## [BRIEF]
The word "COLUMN": say how many lines of the data below contain it, and give the number alone.
BEGIN
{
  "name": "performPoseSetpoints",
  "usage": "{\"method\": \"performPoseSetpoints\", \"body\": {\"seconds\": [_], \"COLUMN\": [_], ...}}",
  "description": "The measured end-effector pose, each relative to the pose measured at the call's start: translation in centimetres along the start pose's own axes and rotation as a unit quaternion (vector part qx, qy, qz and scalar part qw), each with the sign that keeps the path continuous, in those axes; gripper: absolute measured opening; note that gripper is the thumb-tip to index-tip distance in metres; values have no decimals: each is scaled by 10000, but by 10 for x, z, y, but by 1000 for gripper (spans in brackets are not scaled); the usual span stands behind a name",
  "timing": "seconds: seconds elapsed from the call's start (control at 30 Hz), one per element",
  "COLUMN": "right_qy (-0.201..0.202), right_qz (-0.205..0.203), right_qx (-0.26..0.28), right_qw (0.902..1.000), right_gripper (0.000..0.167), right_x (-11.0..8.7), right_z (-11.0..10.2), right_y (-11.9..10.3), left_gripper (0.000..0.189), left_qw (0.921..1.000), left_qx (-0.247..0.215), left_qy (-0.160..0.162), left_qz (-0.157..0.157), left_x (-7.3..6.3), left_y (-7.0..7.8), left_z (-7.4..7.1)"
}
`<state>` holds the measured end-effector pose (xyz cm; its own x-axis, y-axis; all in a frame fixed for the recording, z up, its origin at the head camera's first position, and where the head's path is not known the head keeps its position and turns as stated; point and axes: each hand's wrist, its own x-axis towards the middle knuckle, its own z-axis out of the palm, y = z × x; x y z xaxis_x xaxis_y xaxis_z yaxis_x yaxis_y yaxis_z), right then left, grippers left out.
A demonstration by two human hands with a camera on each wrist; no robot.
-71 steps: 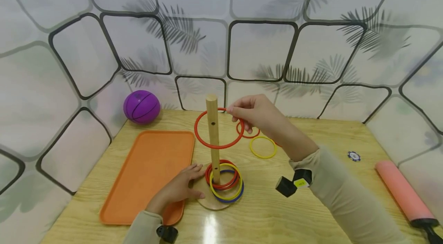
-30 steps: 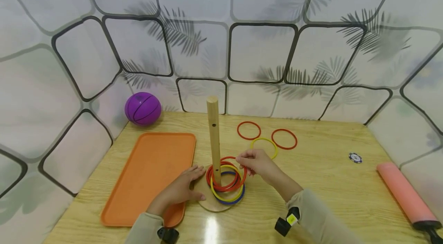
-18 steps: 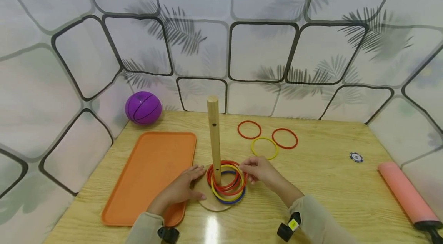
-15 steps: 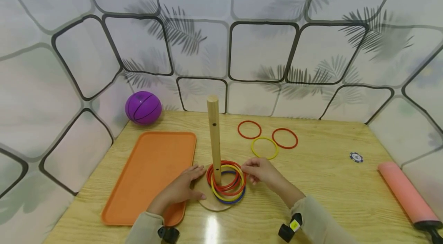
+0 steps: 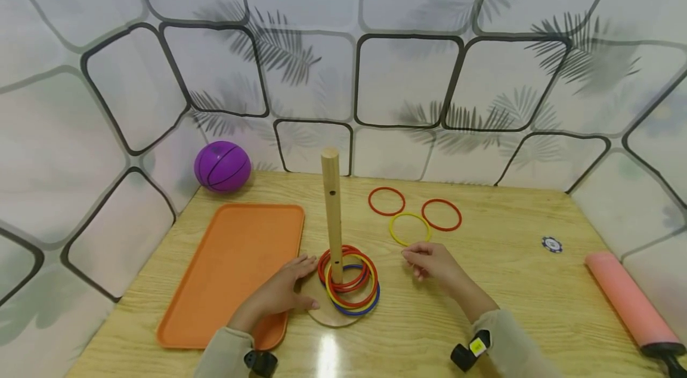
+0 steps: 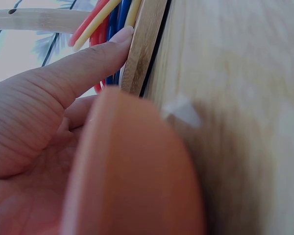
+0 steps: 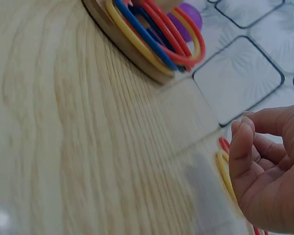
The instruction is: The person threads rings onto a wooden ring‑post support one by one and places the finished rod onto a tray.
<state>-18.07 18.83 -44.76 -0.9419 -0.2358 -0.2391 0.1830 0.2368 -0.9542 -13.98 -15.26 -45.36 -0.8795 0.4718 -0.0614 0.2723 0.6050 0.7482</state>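
A wooden post [image 5: 333,211] rises from a round wooden base [image 5: 331,315]. Several red, yellow and blue rings [image 5: 370,294] lie stacked loosely around its foot, the topmost red ring slightly tilted. My left hand [image 5: 276,291] rests at the base's left side, fingers spread; in the left wrist view the thumb [image 6: 105,56] touches the base's edge. To the right of the stack, my right hand [image 5: 435,262] is over the table, holding nothing, its thumb and index fingertips together and the other fingers curled. Just beyond these fingertips lies a yellow ring [image 5: 392,234].
Two red rings [image 5: 387,188] lie farther back, near the yellow one. An orange tray [image 5: 236,270] is left of the base, partly under the left forearm. A purple ball [image 5: 222,166] sits at the back left. A poker chip [image 5: 551,244] and a pink pump [image 5: 628,300] are at right.
My right hand lowered a red ring over the post onto the stack, let go of it and moved right toward the loose yellow ring. The left hand stayed at the base.
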Motion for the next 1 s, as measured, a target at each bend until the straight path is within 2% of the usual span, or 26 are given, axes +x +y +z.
{"method": "performPoseSetpoints", "body": {"seconds": [0.33, 0.67, 0.77, 1.0], "right_qy": [364, 550, 584, 499], "right_qz": [74, 27, -19, -267], "right_qx": [39, 227, -4, -955], "right_qw": [9993, 9982, 9983, 9938], "right_gripper": [35, 45, 45, 42], "right_x": [5, 20, 25, 34], "right_z": [-33, -41, -41, -35], "right_y": [13, 24, 25, 26], "left_gripper": [83, 83, 83, 82], "left_qw": [10000, 10000, 10000, 10000], "left_qx": [-34, -32, -20, -22], "left_qy": [-4, -1, -15, -5], "left_qz": [-7, 35, 25, -9], "left_x": [0, 0, 0, 0], "left_y": [-1, -2, -3, -2], "left_z": [0, 0, 1, 0]}}
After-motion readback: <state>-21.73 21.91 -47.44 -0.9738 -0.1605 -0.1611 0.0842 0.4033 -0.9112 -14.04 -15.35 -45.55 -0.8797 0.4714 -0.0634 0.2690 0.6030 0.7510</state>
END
## [WRITTEN REPLY]
2